Mary and I decided to give it a thorough three-week trial that involved applying this lotion two times each day. 

We were really curious to see if it would give us clearer, smoother legs to slay the kids with this summer!

After one week of the AmLactin, this is what our legs looked like. 

strawberry legs kp week 2
photo: Revelist/B. Fowler

After only one week, we weren't expecting anything drastically different. Most skin products will take more than one week of use before you see any real results. 

The primary thing we noticed — other than how well-moisturized our skin felt — was the strong sulfuric scent of the AmLactin lotion.

Mary normally wears lotion with a lightly floral scent, and I use fragrance-free everything, so the smell was jolting at first. 

Luckily, the strong smell fades over time.

Here's a close-up of after one week of use.

strawberry legs kp close up amlactin
photo: Revelist/ B. Fowler,

My leg is on the left while Mary's leg is on the right. 

Do you see a difference between our legs in the photos above that were taken before we started using AmLactin and this one?

Two weeks into our AmLactin challenge, and this is how our legs looked. 

strawberry keratosis pilaris
photo: Revelist/B. Fowler

Peep our legs close-up! 

KP up close
photo: Revelist/ B. Fowler

I still had not witnessed any changes. After 14 days, I was losing hope that AmLactin was going to clear my legs of their strawberry print.

After three weeks of trying to rid ourselves of KP bumps, this was how our legs looked.

strawberry legs amlactin
photo: Revelist/B.Fowler

Unfortunately, neither of us saw a dramatic difference in how our legs looked or felt.

Up close, those dots are still quite visible!

keratosis pilaris
photo: Revelist/B. Fowler
Luckily, we've lived with — and been getting complimented on — these legs our entire lives, so we weren't devastated by these non-results.

The upside is Mary believes her legs have NEVER felt smoother thanks to the AmLactin.

strawberry legs
photo: Revelist/B. Fowler
"It didn't change the look of my legs as far as strawberries go, but it did improve the feel of them," she says. 

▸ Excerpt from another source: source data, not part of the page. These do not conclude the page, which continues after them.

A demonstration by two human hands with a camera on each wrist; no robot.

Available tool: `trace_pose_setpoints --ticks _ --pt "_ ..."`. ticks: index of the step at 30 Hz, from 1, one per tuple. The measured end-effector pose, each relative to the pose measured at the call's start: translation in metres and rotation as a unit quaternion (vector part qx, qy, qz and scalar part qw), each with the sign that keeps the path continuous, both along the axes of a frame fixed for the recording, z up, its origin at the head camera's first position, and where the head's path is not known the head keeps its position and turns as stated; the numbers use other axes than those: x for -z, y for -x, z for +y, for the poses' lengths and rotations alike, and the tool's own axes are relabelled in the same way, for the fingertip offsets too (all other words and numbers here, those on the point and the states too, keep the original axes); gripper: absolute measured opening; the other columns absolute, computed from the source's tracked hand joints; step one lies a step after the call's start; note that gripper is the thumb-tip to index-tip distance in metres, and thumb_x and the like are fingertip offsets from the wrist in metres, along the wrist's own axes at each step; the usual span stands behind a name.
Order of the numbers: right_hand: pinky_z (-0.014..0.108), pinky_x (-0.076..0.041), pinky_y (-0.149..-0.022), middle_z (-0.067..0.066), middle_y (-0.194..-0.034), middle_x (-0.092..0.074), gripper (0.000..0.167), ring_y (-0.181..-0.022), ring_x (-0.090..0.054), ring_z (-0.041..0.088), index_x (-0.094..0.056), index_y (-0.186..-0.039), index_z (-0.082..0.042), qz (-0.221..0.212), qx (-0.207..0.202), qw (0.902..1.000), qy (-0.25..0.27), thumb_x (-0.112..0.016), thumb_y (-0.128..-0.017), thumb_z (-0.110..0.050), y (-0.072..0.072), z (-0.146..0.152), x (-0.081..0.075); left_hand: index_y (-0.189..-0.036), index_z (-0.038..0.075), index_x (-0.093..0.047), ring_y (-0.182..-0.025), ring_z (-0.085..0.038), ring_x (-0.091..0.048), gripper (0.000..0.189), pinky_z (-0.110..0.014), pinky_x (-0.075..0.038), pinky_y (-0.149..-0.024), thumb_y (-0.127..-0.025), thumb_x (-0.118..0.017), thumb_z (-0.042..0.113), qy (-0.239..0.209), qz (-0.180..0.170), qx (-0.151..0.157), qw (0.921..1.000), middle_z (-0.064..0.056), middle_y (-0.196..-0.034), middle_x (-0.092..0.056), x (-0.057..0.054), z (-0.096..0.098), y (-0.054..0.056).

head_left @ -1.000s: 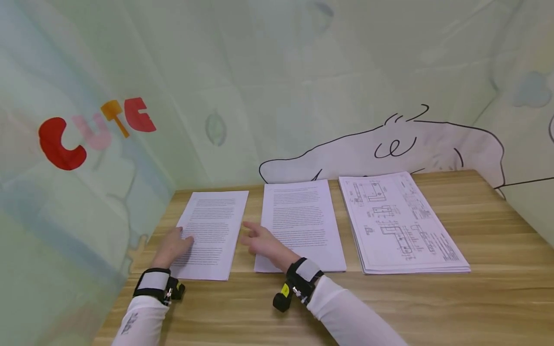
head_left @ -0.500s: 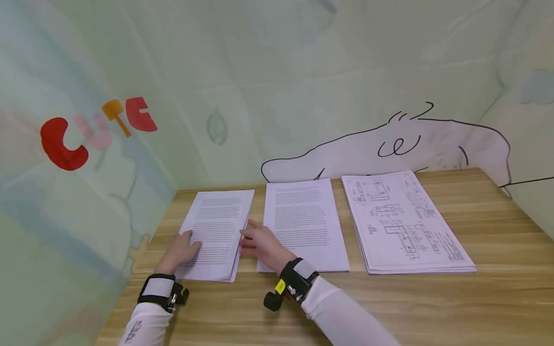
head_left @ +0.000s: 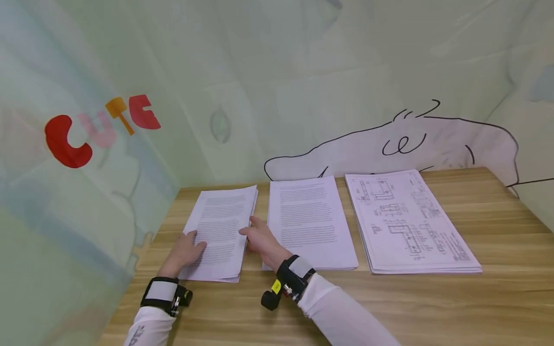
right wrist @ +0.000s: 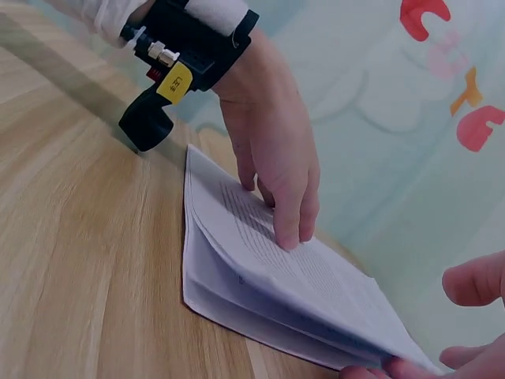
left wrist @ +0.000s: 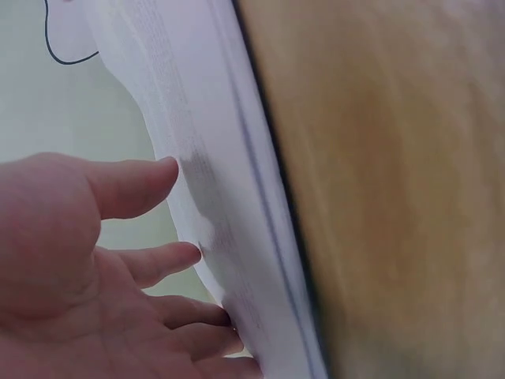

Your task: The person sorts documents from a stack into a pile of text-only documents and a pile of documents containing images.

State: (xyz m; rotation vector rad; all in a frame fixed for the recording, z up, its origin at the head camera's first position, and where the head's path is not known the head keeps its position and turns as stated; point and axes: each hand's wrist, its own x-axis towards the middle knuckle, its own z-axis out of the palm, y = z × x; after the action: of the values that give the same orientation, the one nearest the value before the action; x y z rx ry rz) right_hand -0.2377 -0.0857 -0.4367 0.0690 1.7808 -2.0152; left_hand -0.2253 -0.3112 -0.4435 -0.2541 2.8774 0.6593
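On the left part of the table lies a stack of printed text sheets (head_left: 220, 216). My left hand (head_left: 183, 252) rests at its left edge, fingers extended, fingertips touching the top page; the left wrist view shows the palm and spread fingers (left wrist: 166, 264) along the paper's edge. My right hand (head_left: 265, 241) is at the stack's right edge. In the right wrist view its fingertips (right wrist: 402, 367) touch the raised edge of the upper sheets (right wrist: 292, 288), and its thumb (right wrist: 473, 280) stands apart from the paper. A gap shows between these sheets and the lower ones (right wrist: 229, 304).
A second text stack (head_left: 309, 226) lies just right of my right hand, partly under it. Farther right is a stack of technical drawings (head_left: 411, 226). The wooden table (head_left: 433, 307) meets a printed curtain (head_left: 225, 86) behind and on the left.
My right hand has come against the left stack's right edge, and upper sheets there have lifted and shifted from those below. The left hand stays on the stack. The view has shifted slightly.
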Motion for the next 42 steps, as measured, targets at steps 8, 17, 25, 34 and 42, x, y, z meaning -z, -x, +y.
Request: trace_pose_setpoints --ticks 8,17,25,34,42 --pt "0.048 -0.045 -0.108 0.022 -0.162 -0.025 0.072 -0.140 -0.043 0.034 -0.021 -0.157 -0.004 -0.006 0.031 0.9995 0.000 -0.054 -0.094 -0.013 0.003 0.001 0.003 -0.144 -0.017 -0.033 -0.142 -0.056 -0.026 0.063 -0.063 -0.027 -0.117 -0.098 -0.047 0.023 0.004 0.020 0.012 0.9997 -0.043 -0.149 -0.030 0.000 0.011 -0.004" --pt "0.046 -0.040 -0.112 0.021 -0.161 -0.028 0.076 -0.137 -0.045 0.032 -0.020 -0.157 -0.002 -0.022 0.048 0.9983 -0.027 -0.057 -0.091 -0.012 0.006 0.001 0.005 -0.146 -0.014 -0.031 -0.141 -0.053 -0.033 0.063 -0.060 -0.031 -0.116 -0.099 -0.045 0.025 0.007 0.024 0.008 0.9997 -0.038 -0.150 -0.035 -0.001 0.016 -0.004" --pt "0.041 -0.049 -0.098 0.024 -0.135 -0.055 0.057 -0.120 -0.057 0.032 -0.040 -0.144 0.007 0.000 0.055 0.9971 -0.052 -0.054 -0.090 -0.004 0.004 0.004 0.015 -0.144 -0.006 -0.042 -0.130 -0.047 -0.051 0.058 -0.056 -0.046 -0.102 -0.100 -0.047 0.031 -0.019 0.026 -0.003 0.9995 -0.033 -0.140 -0.051 -0.011 0.023 -0.007" --pt "0.032 -0.051 -0.083 0.019 -0.133 -0.058 0.055 -0.108 -0.061 0.025 -0.038 -0.150 -0.003 0.004 0.032 0.9987 -0.039 -0.051 -0.096 -0.009 0.011 0.019 0.013 -0.150 -0.001 -0.034 -0.132 -0.046 -0.049 0.057 -0.056 -0.043 -0.107 -0.104 -0.043 0.031 -0.124 0.077 -0.066 0.9871 -0.033 -0.144 -0.047 -0.019 0.006 -0.007" --pt "0.028 -0.055 -0.074 0.012 -0.120 -0.067 0.044 -0.096 -0.068 0.019 -0.049 -0.143 -0.012 0.036 -0.002 0.9993 -0.009 -0.053 -0.099 -0.016 0.022 0.062 0.006 -0.157 0.010 -0.023 -0.113 -0.017 -0.054 0.074 -0.026 -0.045 -0.089 -0.102 -0.040 0.055 -0.377 0.035 -0.111 0.9189 -0.010 -0.133 -0.054 -0.017 0.012 -0.005"
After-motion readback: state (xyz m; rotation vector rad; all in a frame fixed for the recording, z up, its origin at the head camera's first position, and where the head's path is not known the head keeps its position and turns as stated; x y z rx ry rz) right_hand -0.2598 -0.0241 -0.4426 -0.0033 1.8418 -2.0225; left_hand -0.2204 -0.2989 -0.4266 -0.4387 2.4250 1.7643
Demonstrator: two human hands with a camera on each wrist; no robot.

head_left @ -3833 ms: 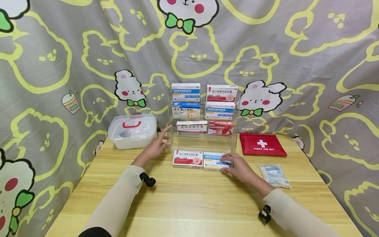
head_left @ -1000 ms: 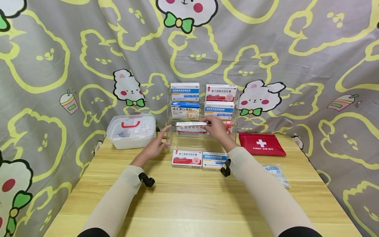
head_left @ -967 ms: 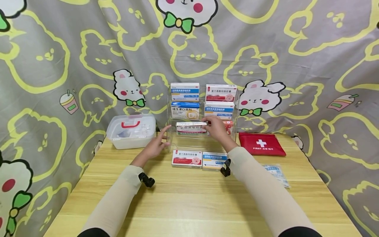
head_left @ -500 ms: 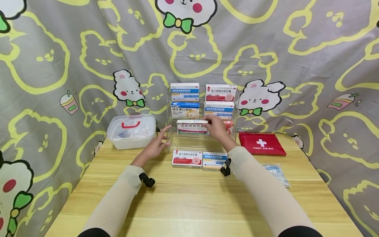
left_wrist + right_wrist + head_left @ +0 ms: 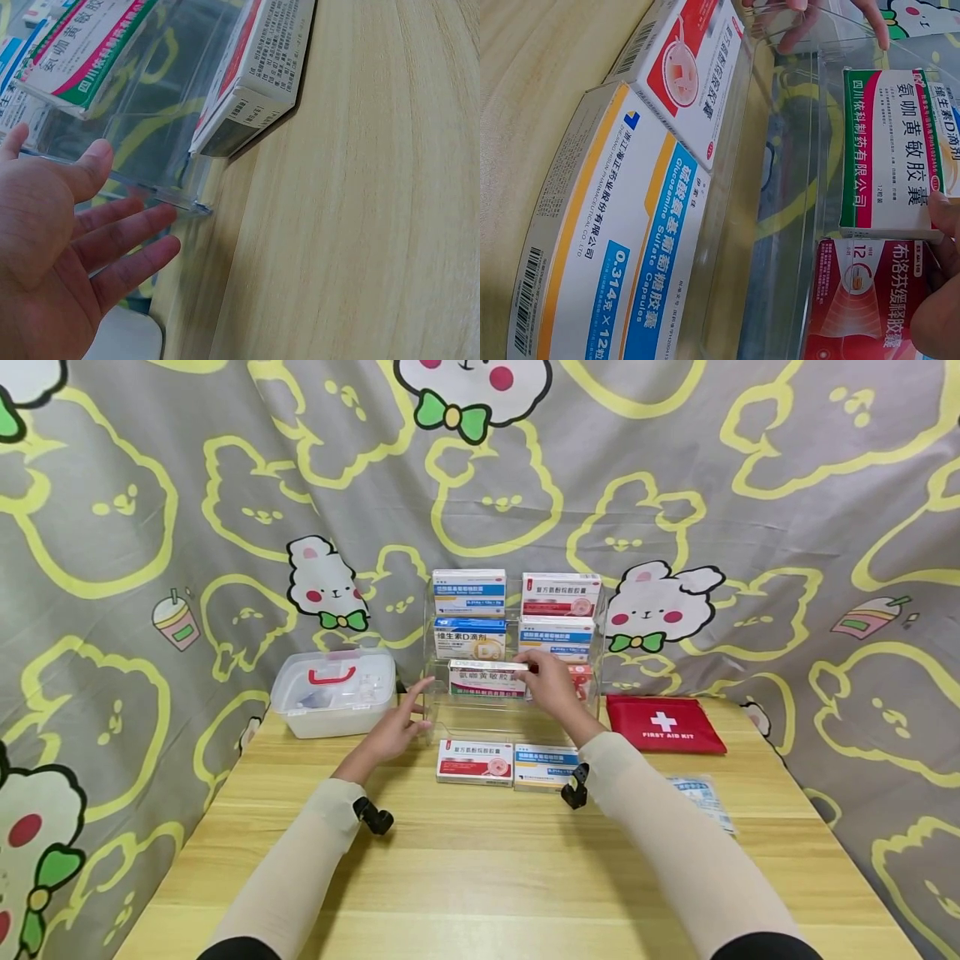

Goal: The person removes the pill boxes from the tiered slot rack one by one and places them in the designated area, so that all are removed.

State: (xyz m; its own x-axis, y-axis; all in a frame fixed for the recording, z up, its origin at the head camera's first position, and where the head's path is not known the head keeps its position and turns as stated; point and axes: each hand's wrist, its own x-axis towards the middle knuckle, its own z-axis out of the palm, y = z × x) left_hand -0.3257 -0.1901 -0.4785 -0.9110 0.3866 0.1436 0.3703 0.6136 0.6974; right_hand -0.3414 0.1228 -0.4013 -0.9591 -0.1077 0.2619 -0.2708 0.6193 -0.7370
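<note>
A clear tiered rack (image 5: 517, 722) stands at the back of the table with medicine boxes on its tiers. My right hand (image 5: 553, 687) pinches the top right corner of a white medicine box with green and magenta bands (image 5: 487, 679) on the third tier. In the right wrist view, a fingertip and thumb (image 5: 941, 300) show at that box's end. Beside it sits a red medicine box (image 5: 862, 300), partly hidden behind my right hand in the head view. My left hand (image 5: 393, 727) has its fingers spread at the rack's left side, fingertips close to the clear edge.
A red-and-white box (image 5: 475, 762) and a blue-and-white box (image 5: 543, 766) lean at the rack's front. Left stands a lidded plastic case (image 5: 337, 714) with a red handle. On the right lie a red first aid pouch (image 5: 663, 724) and a clear packet (image 5: 705, 802).
My right hand has moved from the front blue-and-white box up to the third tier. The green-and-magenta medicine box has tipped, its face now showing more. My left hand stays put.
</note>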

"With it being so cold and dry in the air, it was nice to have another layer of moisture, so I think that paid off! Growing up I was always encouraged to use lotion, and so I've tried a ton of them. From Jergens to Aveeno to Cetaphil. But I never tried AmLactin, and I'm really glad I did! Could be a good way to prep for summer."

After three weeks of treatment, did we get rid of our strawberry legs? Not exactly — but that's not a bad thing.

photo: Giphy

Keratosis pilaris is a medical condition, and like any medical condition, treatment for it varies from person to person. So, while AmLactin didn't clear up our strawberry legs, I don't doubt that it can (and does) help treat other people's KP. 

Despite having the same condition with very similar symptoms, Mary and I had totally different experiences with the same product! This shows that the best way to treat strawberry legs is likely to head to a dermatologist to get the *real* tea on what truly works for your skin.

I probably will ask my dermatologist about treatment options at some point, but in the meantime, neither Mary nor I are pressed about our KP. Why try to "fix" something about ourselves that we didn't even have a problem with to begin with?

"I definitely am more aware of [my legs], but I think it's something I want to embrace," Mary shared. "If it's something health-wise I should be concerned about then OK, but if it's just an aesthetic thing, then I'm good." 

Moral of the story? You don't have to change anything about yourself just because the internet considers it a "flaw."

Plus, strawberries taste good and are pretty AF, so I couldn't think of a better fruit for our legs to be named after. 

Strawberry legs for the MF'ing win, baby!